┌────────

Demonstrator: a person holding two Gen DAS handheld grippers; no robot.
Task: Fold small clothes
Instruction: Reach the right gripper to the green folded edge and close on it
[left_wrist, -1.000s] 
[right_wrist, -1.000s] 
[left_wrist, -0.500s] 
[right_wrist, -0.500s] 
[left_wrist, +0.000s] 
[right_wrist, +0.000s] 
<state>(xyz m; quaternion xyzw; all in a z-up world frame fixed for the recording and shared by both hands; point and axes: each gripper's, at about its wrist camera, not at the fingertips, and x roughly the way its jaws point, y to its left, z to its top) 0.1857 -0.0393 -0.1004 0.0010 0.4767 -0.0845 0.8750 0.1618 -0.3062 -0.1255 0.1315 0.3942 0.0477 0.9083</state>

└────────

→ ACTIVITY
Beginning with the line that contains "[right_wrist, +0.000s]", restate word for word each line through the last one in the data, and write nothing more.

→ SOLUTION FOR THIS TASK
[right_wrist, +0.000s] 
<state>(xyz m; quaternion xyzw; all in a z-up world frame fixed for the recording and shared by both hands; point and axes: each gripper's, at about its wrist camera, not at the fingertips, and x roughly the way its jaws point, y to its left, z to its top) 0.1857 -0.0393 -0.1004 0.0010 0.4767 -0.0845 0.8750 0.1618 -0.3062 -0.1255 0.1315 0.3942 0.0477 0.9083</state>

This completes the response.